This configuration — whereby Terraform executes configurations based on event changes detected by Consul — removes dependencies and obstacles for common tasks. Product teams can independently deploy applications while IT teams can rely on Consul to handle the downstream automation those product teams require. The benefits persist throughout the lifecycle of the service: automation can properly close firewall ports as services are retired.
Zero Trust Networking with Service Mesh and API Gateway
As organizations continue to scale with microservices-based or cloud native applications, the underlying infrastructure becomes larger and more dynamic with an explosion of east-west traffic. This causes a proliferation of expensive network middleware devices with single points of failure and significant operational overhead exposed to IT teams.
Consul provides a distributed service mesh that pushes routing, authorization, and other networking functionalities to the endpoints in the network, rather than imposing them through middleware. This makes the network topology simpler and easier to manage, reduces the need for expensive middleware devices within east-west traffic paths, and makes service-to-service communication more reliable and scalable. Adding Consul’s API Gateway provides consistent control and security for how north-south traffic is handled through a single, centralized control plane.
Consul is an API-driven control plane that integrates with sidecar proxies alongside each service instance (proxies such as Envoy). These proxies provide the distributed data plane. Together, these two planes enable a zero trust network model that ensures all service-to-service communication is authenticated, authorized, and encrypted. This security posture is achieved with automatic mutual TLS encryption and identity-based authorization. Operations teams can work with the appropriate stakeholders to define security policies with logical services (rather than IP addresses) and provide least-privilege access to developers.

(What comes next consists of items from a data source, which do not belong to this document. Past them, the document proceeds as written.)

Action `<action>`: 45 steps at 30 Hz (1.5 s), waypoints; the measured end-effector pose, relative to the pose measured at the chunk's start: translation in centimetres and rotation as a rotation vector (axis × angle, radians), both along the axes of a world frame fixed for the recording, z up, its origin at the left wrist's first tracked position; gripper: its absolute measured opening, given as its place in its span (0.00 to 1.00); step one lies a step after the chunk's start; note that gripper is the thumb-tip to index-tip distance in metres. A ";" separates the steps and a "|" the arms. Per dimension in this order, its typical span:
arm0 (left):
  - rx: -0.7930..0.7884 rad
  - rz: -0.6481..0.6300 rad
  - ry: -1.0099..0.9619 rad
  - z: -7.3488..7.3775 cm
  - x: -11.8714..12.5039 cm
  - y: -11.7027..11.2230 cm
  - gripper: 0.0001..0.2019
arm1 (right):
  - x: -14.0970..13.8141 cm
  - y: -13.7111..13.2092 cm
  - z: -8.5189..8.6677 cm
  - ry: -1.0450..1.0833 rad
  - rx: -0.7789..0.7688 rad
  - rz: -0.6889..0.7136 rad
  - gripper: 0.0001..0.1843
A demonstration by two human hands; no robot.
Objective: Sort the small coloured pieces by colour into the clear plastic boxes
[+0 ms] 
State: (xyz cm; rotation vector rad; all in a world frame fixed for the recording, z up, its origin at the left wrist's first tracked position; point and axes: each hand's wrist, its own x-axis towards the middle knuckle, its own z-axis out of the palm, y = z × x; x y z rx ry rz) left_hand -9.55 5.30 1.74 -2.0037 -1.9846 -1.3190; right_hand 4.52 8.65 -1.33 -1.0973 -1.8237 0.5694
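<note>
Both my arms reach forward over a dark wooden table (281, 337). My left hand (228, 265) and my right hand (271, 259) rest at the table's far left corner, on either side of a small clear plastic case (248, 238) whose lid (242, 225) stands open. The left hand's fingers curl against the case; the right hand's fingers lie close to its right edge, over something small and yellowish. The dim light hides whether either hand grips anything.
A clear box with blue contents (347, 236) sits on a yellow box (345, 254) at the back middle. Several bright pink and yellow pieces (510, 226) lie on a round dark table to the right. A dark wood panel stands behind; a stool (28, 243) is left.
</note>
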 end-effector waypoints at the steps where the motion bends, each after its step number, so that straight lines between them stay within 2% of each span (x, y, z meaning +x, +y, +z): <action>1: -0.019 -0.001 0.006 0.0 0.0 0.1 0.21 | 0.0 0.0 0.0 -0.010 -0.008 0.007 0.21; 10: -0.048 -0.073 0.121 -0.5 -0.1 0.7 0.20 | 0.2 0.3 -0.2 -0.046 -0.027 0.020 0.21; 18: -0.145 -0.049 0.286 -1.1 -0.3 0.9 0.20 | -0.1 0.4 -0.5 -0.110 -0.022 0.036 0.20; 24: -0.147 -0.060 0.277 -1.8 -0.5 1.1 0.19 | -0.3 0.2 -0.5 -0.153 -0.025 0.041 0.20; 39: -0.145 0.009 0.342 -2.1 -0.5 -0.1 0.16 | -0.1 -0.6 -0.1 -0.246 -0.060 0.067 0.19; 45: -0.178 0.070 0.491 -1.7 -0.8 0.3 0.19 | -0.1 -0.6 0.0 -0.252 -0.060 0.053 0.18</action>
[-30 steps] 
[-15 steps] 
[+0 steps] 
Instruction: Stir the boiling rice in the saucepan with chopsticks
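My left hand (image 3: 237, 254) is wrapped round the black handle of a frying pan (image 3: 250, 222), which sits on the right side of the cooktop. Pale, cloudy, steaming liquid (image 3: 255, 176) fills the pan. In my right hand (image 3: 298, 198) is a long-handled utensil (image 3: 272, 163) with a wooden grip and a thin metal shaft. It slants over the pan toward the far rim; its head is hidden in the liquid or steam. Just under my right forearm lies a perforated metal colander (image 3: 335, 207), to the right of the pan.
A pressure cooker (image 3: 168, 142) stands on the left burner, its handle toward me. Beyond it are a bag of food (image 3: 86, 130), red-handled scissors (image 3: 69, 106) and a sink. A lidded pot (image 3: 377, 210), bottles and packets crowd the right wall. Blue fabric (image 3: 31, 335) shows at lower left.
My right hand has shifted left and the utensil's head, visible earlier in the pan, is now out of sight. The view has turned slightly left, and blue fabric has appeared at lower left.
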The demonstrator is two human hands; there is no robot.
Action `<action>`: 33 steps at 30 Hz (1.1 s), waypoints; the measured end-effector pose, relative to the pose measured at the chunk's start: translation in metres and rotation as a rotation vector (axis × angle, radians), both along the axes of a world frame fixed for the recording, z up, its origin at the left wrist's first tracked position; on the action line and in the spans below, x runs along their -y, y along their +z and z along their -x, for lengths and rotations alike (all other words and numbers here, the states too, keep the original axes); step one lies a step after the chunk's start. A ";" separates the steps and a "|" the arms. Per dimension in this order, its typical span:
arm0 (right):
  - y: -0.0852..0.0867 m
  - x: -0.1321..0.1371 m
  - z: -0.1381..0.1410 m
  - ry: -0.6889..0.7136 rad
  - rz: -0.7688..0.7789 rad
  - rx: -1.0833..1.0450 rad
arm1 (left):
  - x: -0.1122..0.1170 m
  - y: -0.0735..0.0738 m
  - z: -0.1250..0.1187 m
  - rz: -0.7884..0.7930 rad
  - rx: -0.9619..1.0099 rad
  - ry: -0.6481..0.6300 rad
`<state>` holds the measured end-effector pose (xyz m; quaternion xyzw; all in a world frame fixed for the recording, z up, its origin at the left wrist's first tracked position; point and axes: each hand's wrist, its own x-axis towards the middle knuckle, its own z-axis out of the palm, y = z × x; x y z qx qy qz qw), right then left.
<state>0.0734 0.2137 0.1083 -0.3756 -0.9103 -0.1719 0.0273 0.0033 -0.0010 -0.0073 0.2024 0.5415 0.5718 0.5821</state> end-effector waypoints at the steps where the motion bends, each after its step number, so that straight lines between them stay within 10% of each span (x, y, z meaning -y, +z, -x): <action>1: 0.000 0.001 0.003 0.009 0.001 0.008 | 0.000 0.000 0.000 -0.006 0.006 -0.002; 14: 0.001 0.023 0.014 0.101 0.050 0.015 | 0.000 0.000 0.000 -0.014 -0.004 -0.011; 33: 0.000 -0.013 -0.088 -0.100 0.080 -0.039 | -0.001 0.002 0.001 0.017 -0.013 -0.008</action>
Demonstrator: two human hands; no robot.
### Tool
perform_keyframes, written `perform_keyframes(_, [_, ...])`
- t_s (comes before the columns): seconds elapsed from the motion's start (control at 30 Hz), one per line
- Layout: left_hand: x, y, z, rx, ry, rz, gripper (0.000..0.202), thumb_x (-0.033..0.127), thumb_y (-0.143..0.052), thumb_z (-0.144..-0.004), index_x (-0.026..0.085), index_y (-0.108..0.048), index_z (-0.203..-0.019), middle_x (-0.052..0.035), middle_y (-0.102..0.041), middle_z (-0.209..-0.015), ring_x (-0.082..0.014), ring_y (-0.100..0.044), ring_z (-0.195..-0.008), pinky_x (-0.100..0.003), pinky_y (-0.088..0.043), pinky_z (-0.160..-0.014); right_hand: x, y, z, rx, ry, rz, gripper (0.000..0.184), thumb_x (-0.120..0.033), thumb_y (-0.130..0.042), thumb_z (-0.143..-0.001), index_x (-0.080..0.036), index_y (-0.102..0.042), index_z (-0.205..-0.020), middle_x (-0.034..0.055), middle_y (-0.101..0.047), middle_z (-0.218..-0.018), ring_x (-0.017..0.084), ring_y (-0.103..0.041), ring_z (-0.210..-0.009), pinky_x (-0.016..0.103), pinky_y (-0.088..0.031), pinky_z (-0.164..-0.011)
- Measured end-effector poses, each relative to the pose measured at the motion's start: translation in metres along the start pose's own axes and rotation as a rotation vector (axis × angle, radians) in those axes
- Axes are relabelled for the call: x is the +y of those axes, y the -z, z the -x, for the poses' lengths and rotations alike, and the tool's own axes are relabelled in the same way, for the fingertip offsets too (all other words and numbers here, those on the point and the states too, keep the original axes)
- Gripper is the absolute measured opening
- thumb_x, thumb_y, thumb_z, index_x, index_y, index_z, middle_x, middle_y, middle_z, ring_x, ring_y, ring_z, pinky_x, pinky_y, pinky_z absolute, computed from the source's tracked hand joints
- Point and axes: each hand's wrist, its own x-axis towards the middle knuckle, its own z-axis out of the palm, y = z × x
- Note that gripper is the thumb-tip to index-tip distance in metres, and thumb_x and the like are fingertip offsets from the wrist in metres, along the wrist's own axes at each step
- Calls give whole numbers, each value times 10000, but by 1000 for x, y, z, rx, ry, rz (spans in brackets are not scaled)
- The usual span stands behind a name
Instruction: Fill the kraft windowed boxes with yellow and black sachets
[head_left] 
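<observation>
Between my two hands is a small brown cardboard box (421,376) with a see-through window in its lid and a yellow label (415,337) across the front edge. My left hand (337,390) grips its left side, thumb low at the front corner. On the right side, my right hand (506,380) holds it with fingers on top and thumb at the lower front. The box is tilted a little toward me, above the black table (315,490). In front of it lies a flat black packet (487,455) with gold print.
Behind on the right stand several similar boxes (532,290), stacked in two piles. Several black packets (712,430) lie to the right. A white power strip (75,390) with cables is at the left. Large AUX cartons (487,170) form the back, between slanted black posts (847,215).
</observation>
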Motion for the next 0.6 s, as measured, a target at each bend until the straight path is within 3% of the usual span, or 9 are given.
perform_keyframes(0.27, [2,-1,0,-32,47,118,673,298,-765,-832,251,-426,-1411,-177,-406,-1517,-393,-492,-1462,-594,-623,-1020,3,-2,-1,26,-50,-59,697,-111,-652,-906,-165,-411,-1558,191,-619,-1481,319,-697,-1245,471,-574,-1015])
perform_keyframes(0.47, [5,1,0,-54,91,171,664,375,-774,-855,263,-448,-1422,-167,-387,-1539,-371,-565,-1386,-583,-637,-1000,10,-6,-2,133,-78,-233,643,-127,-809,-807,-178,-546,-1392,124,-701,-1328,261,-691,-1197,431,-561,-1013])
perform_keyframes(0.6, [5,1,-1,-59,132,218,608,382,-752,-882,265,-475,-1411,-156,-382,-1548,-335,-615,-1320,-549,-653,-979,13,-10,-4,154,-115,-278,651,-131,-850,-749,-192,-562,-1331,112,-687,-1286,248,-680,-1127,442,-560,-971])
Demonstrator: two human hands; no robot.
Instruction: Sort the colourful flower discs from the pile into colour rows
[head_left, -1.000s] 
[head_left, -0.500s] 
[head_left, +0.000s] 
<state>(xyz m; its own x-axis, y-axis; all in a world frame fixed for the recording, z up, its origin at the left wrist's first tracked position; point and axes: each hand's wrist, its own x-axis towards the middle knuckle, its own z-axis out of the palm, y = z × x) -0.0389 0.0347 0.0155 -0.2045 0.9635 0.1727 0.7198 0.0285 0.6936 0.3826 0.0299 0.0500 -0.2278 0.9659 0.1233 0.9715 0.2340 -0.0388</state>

Consul can be integrated with Vault for centralized PKI and certificate management with automatic certificate rotation on both the control plane and data plane. Consul’s integration also extends to Kubernetes deployments, including the storage of sensitive data such as keys and tokens in Vault. This approach reduces risk compared to relying on native Kubernetes secrets.
Consul Service Mesh secures service connections across any cloud environment, and on any runtime. This consistent dataplane allows developers and IT teams to connect their services across heterogeneous environments and abstractions. Furthermore, Consul supports multi-tenancy with Administrative Partitions. WIth this feature, multiple deployments can remain under a single control plane allowing for consistent management and governance while maintaining autonomy and isolation for different tenants.
4. Multi-Cloud Application Delivery
Finally, at the application layer, new apps are increasingly distributed while legacy apps also need to be managed more flexibly. HashiCorp Nomad provides a flexible orchestrator to deploy and manage legacy and modern applications, for all types of workloads: from long running services, to short lived batch, to system agents.
To achieve shared services for application delivery, IT teams should use Nomad in concert with Terraform, Vault, and Consul to enable the consistent delivery of applications on cloud infrastructure, incorporating necessary compliance, security, and networking requirements, as well as workload orchestration and scheduling.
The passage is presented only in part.